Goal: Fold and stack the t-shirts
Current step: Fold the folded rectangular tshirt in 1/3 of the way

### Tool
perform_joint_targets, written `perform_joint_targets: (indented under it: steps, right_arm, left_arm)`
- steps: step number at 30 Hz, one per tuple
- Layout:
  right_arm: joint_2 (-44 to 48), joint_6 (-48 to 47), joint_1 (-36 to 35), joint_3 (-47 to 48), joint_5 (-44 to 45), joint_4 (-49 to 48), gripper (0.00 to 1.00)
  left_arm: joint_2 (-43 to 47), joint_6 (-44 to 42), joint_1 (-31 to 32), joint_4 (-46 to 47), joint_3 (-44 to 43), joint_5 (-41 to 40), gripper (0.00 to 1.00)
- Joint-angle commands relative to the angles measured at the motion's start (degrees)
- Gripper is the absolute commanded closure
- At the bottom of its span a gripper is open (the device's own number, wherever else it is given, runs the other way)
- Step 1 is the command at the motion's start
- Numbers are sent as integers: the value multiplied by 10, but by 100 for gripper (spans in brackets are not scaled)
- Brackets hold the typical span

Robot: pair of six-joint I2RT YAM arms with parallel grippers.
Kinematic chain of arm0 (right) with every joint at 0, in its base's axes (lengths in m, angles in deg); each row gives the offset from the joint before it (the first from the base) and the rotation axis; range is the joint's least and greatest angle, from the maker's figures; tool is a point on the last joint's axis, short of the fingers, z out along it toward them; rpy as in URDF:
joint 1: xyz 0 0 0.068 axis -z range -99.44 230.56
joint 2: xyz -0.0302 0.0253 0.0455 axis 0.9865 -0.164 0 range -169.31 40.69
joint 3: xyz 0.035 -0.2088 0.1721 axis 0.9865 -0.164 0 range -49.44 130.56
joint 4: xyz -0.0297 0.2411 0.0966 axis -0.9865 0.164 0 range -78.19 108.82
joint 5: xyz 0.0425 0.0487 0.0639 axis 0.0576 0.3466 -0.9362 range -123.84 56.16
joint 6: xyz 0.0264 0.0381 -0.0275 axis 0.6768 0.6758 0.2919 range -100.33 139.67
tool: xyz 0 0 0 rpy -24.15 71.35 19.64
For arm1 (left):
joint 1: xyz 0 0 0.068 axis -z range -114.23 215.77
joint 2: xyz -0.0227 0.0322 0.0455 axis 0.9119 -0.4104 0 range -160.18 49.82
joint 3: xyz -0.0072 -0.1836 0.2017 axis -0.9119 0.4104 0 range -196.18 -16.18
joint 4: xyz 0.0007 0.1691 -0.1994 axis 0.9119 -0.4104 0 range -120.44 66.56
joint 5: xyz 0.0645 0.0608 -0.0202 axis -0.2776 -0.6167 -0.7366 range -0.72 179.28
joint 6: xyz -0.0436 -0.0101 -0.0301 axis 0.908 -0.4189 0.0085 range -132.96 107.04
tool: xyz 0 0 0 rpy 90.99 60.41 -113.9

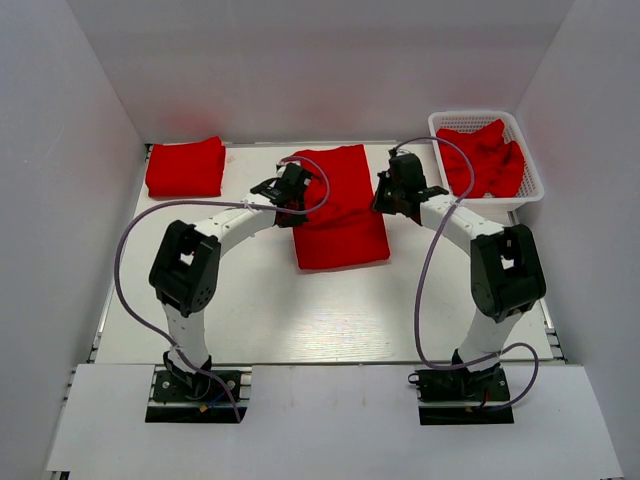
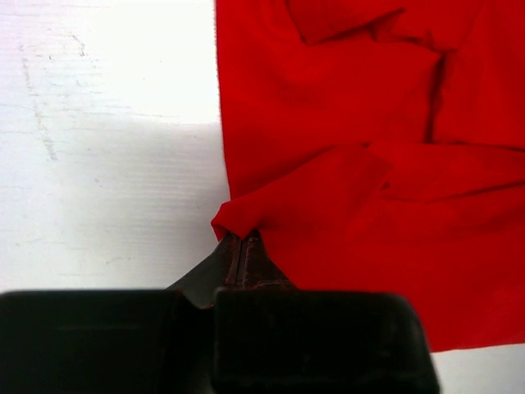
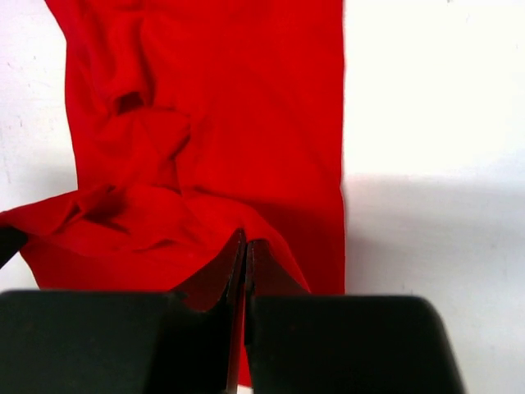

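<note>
A bright red t-shirt [image 1: 338, 208] lies as a long strip on the white table [image 1: 250, 300], partly folded over on itself. My left gripper [image 1: 292, 186] is shut on its left edge; the left wrist view shows the fabric [image 2: 369, 164] pinched at the gripper's tips [image 2: 244, 235]. My right gripper [image 1: 400, 185] is shut on its right edge, and the right wrist view shows cloth [image 3: 213, 123] bunched at the gripper's tips [image 3: 245, 238]. Both hold their edges lifted above the table. A folded red t-shirt [image 1: 186, 167] lies at the far left.
A white lattice basket [image 1: 530, 165] at the far right holds more crumpled red t-shirts [image 1: 482, 158]. White walls enclose the table on three sides. Purple cables loop from both arms over the table.
</note>
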Motion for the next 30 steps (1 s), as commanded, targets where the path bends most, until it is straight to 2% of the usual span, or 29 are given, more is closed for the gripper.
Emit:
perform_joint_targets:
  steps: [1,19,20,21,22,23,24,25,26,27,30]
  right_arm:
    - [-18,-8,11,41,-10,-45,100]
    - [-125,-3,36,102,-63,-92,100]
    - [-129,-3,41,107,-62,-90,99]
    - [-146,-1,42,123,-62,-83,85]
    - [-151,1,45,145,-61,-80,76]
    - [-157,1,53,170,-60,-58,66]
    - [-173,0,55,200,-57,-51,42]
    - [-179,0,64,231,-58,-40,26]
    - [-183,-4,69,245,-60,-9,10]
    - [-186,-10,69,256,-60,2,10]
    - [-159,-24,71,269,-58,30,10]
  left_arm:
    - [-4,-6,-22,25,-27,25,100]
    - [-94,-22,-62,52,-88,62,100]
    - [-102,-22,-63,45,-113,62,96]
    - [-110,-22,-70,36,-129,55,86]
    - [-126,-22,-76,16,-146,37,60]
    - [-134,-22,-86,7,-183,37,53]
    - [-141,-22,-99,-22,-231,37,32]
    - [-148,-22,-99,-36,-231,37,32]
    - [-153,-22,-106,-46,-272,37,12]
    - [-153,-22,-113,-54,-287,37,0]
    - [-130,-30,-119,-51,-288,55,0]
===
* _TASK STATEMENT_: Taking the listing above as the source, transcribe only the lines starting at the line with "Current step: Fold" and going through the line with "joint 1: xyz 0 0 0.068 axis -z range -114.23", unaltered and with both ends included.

* _EXPECTED ANSWER_:
Current step: Fold the folded rectangular tshirt in 1/3 of the way

### Tool
perform_joint_targets, written `perform_joint_targets: (indented under it: steps, right_arm, left_arm)`
- steps: step number at 30 Hz, one per tuple
- Layout:
  right_arm: joint_2 (-44 to 48), joint_6 (-48 to 47), joint_1 (-36 to 35), joint_3 (-47 to 48), joint_5 (-44 to 45), joint_4 (-49 to 48), gripper (0.00 to 1.00)
  left_arm: joint_2 (-43 to 47), joint_6 (-44 to 42), joint_1 (-31 to 32), joint_4 (-46 to 47), joint_3 (-44 to 43), joint_5 (-41 to 40), gripper (0.00 to 1.00)
- Joint-angle commands relative to the angles measured at the motion's start (degrees)
- Gripper is the absolute commanded closure
- At the bottom of its span a gripper is open (the device's own number, wherever else it is given, runs the other way)
- Step 1 is the command at the motion's start
- Numbers are sent as integers: the value multiplied by 10, but by 100 for gripper (spans in brackets are not scaled)
- Brackets hold the typical span

Robot: pair of six-joint I2RT YAM arms with parallel grippers.
Kinematic chain of arm0 (right) with every joint at 0, in its base's axes (lengths in m, angles in deg); each row gives the offset from the joint before it (the first from the base) and the rotation axis; range is the joint's least and greatest angle, from the maker's figures; tool is a point on the last joint's axis, short of the fingers, z out along it toward them; rpy as in URDF:
joint 1: xyz 0 0 0.068 axis -z range -99.44 230.56
joint 2: xyz -0.0302 0.0253 0.0455 axis 0.9865 -0.164 0 range -169.31 40.69
joint 3: xyz 0.035 -0.2088 0.1721 axis 0.9865 -0.164 0 range -49.44 130.56
joint 4: xyz -0.0297 0.2411 0.0966 axis -0.9865 0.164 0 range -78.19 108.82
joint 5: xyz 0.0425 0.0487 0.0639 axis 0.0576 0.3466 -0.9362 range -123.84 56.16
joint 6: xyz 0.0264 0.0381 -0.0275 axis 0.6768 0.6758 0.2919 range -100.33 139.67
tool: xyz 0 0 0 rpy -24.15 71.35 19.64
For arm1 (left):
joint 1: xyz 0 0 0.068 axis -z range -114.23 215.77

This output is finished.